I stare down at the test, well, technically, the blank piece of paper. For this test, we all have to write the answer to the question written on the board.
WHY?
I guess it makes sense because this is a psychology class, but the question still irritates me. There is no definitive way to answer—which I know is the point—but I’m irritated, nonetheless.
How am I supposed to answer that? There are way too many roads I could go down. Some are philosophical in a sense. Some personal. Too many different choices and none of them fit perfectly.
Why…I write out on the top of my paper then tap my pencil against the desktop. As I ponder the question, thoughts of the masked men flood my mind.
Why did they let me go? Why didn’t they kill me? I saw them. I may not have seen their faces, but I saw them—what they did.Wherethey did it.
I’m a threat to them in some sense and yet here I am, sitting in my psychology class at nine in the morning, wondering why to the many questions that plague me.
Why am I sick?
Why do I have to be different?
Why can’t everything just be perfect?
Forcing myself to stop overthinking, I put the tip of my pencil to the paper and begin writing whatever pops into my head. What can go wrong with that?
Why are we the way we are?
We are complex beings; us humans. Not only are we complex physically, but mentally as well.
Our bodies heal themselves when they are hurt. A cut, a broken bone, even a punctured lung. Biologically, our bodies begin to heal, albeit with help from modern medicine when the time calls for it—but still. We heal ourselves. It is quite miraculous.
Our brains on the other hand are the most complex of any living thing.
Our brains can do the unimaginable. From the way we are able to learn new things every day for the rest of our lives, and then store that information. Our brains are what sends signals to the rest of our body. To heal. To run. To cry. To sleep.
The possibilities are endless.
But of course, that is only speaking about physical attributes.
What of mental complexities? The things that only happen inside of our heads? Our thoughts, emotions, our overall mindset.
Some are born lucky. Their brains are healthy, and they go on to live relatively healthy lives.

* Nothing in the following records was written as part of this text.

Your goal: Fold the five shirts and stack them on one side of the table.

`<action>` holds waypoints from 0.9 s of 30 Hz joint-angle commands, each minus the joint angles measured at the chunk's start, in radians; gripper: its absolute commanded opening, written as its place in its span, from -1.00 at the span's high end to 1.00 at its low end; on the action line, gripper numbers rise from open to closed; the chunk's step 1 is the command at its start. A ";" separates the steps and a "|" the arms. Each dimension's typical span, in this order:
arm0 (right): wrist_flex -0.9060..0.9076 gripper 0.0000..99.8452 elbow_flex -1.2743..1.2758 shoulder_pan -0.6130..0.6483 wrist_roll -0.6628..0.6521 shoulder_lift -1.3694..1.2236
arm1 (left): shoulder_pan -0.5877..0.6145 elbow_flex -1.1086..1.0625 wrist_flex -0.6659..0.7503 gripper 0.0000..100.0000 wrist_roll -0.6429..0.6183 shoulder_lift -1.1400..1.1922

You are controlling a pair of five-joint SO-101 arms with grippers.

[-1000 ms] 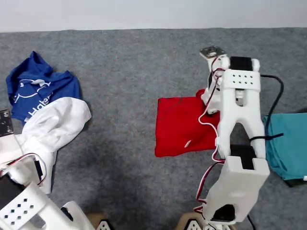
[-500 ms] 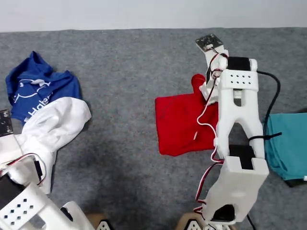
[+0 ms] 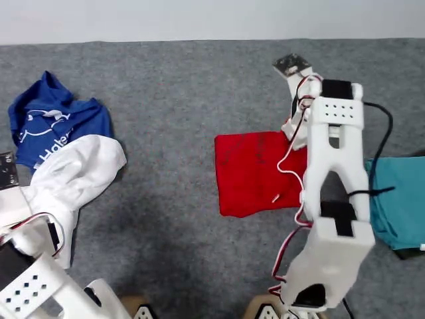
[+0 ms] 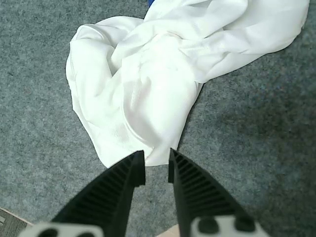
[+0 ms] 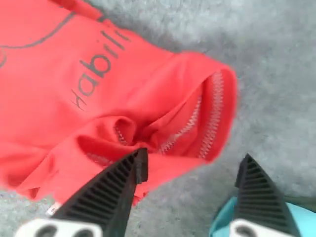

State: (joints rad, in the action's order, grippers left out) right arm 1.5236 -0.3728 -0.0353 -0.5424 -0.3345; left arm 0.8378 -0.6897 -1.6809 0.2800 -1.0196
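1. The red shirt [image 3: 255, 173] lies right of the tabletop's [image 3: 172, 86] middle, pressed into a rough rectangle. One sleeve end is bunched and loose at its far right corner, so I judge this fold only partly done.
2. The right hand [image 5: 192, 158] hangs over that bunched sleeve, jaws spread wide and holding nothing.
3. The teal shirt [image 3: 398, 199] sits flat at the right edge. It may be the start of the stack, though the arm covers part of it.
4. The white shirt [image 3: 73, 173] and blue shirt [image 3: 56, 126] lie crumpled by the left edge, overlapping and unfolded.
5. The left hand [image 4: 155, 154] hovers at the white shirt's hem, all but closed and gripping nothing.
6. I count four shirts, and most of the folding and all of the stacking looks left to do.
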 commanded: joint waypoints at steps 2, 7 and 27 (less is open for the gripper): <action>0.087 0.40 -0.009 0.036 -0.011 0.176 | -0.003 0.004 0.014 0.81 -0.002 -0.009; 0.243 0.50 -0.005 0.137 0.034 0.217 | -0.003 0.004 0.014 0.81 -0.002 -0.009; 0.189 0.98 -0.002 -0.021 0.095 -0.119 | -0.098 0.004 0.015 0.81 -0.002 -0.009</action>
State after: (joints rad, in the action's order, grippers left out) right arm 1.6663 -0.3590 0.0123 -0.4104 -0.4864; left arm 0.7426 -0.6897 -1.6809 0.2800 -1.0196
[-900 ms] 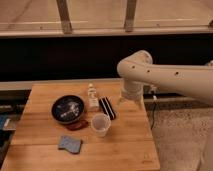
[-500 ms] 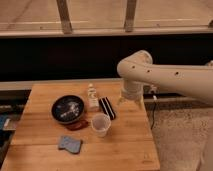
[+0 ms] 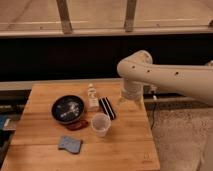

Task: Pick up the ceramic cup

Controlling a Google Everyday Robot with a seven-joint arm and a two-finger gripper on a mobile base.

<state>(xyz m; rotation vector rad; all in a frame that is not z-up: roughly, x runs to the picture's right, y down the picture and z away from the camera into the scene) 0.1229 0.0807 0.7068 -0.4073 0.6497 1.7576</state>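
Approach step: my tool (image 3: 123, 101) hangs above the worktop's (image 3: 131, 146) right rear, grip state I cannot tell; next, I bring it across and down onto the ceramic cup (image 3: 100, 124).

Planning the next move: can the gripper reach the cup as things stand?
Probably yes. The gripper hangs above the table, behind and to the right of the cup. The cup stands uncovered from above; only a low black block lies between them.
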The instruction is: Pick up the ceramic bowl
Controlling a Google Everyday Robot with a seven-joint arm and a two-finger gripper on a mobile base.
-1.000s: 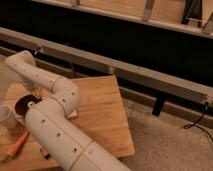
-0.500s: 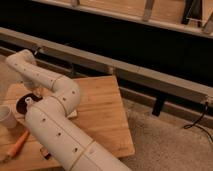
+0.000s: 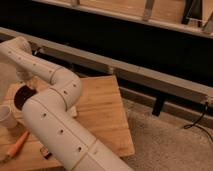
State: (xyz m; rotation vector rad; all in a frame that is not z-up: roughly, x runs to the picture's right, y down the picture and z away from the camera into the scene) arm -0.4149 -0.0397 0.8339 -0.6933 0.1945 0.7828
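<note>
The ceramic bowl [image 3: 22, 95] is small, round and dark maroon. It sits on the wooden table [image 3: 100, 110] near the left edge. My white arm rises from the bottom middle, bends at an elbow [image 3: 66, 90] and reaches up left. From there my gripper [image 3: 25, 79] hangs straight down over the far rim of the bowl, close to it or touching it. The arm hides part of the gripper.
A whitish cup [image 3: 6, 116] stands left of the bowl at the table's front left. An orange-handled object [image 3: 17, 142] lies near the front edge, with a small dark object [image 3: 46, 152] beside the arm. A metal rail [image 3: 150, 75] runs behind the table. A black cable [image 3: 197, 120] lies on the floor to the right.
The arm has shifted only slightly. The gripper stays over the bowl and the bowl has not moved.
</note>
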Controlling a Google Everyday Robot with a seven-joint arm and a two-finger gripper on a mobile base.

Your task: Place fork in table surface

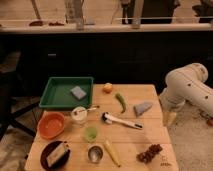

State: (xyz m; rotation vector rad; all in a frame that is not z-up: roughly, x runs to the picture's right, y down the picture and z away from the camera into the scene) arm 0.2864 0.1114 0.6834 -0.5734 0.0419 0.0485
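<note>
The worktop (150,92) carries one fork (92,108), one black-and-white utensil (122,121), one green tray (47,97) at 10 o'clock, one orange bowl (51,125), one white cup (78,115), one green cup (90,133), one metal cup (95,153), one green pepper (120,102) and one grey cloth (142,108). The fork lies near the worktop's centre, touching the white cup at that cup's 2 o'clock side. The gripper (170,119) hangs just off the worktop's 3 o'clock edge, fingers spread wide and holding nothing, with the fork at its 9 o'clock, well apart, and the green pepper and grey cloth between them.
</note>
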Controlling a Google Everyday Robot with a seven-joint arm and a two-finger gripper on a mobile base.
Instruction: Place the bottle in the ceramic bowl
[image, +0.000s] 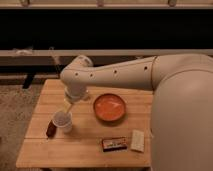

Then there are those born with physically insufficient bodies—meaning there is something genetically wrong with them. Whether it be in their DNA, a fluke, or something as tragic as cancer. Either way; their bodies fail them, refusing to do the one thing they are biologically created to do.
A failure.
But worst of all—in my opinion—are those born with physically insufficient brains. Brains that are more broken than any part of a body could be physically.
Brains that are predominantly hardwired wrong. Something along the way during pregnancy going terribly wrong but goes undetected because there is no way to identify it.
Not until said person is older—much older—and the damage is already done. Irreversible.
Why?
Whyare wethe way we are?
The short answer to that question is; who knows?
The extensive answer is too long for me to write out, but I prefaced it a bit in a way that barely grazes the tip of the iceberg.
Frankly, that question is for the smartest of the smart, and even then, no one could answer it completely because the fact of the matter is, it’s wholly unknown.